What is required: Word for word, retype the entire listing.

+===+

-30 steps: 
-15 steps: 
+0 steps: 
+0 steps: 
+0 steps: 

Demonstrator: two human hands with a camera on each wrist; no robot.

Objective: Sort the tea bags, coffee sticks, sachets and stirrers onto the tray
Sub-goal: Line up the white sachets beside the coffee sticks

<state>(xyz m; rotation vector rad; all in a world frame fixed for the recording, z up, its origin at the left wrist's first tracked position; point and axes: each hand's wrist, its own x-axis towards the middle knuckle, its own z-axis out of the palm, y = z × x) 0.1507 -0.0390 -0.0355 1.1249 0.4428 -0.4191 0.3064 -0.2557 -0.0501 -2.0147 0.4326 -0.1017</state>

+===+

Task solution:
-30 steps: 
-15 steps: 
+0 steps: 
+0 steps: 
+0 steps: 

Demonstrator: two human hands with a camera on each wrist; no robot.

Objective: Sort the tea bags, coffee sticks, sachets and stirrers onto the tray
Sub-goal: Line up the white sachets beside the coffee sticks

<state>(xyz m; rotation vector rad; all in a world frame fixed for the recording, z up, its origin at the left wrist's first tracked position; point and axes: each hand's wrist, its own x-axis towards the middle knuckle, its own z-axis out of the palm, y = z × x) 0.1507 -0.0390 -0.0355 1.1249 0.4428 -0.4191 0.3064 -0.2557 -0.0501 -2.0147 0.4326 -0.1017</state>

The exercise was worked through completely.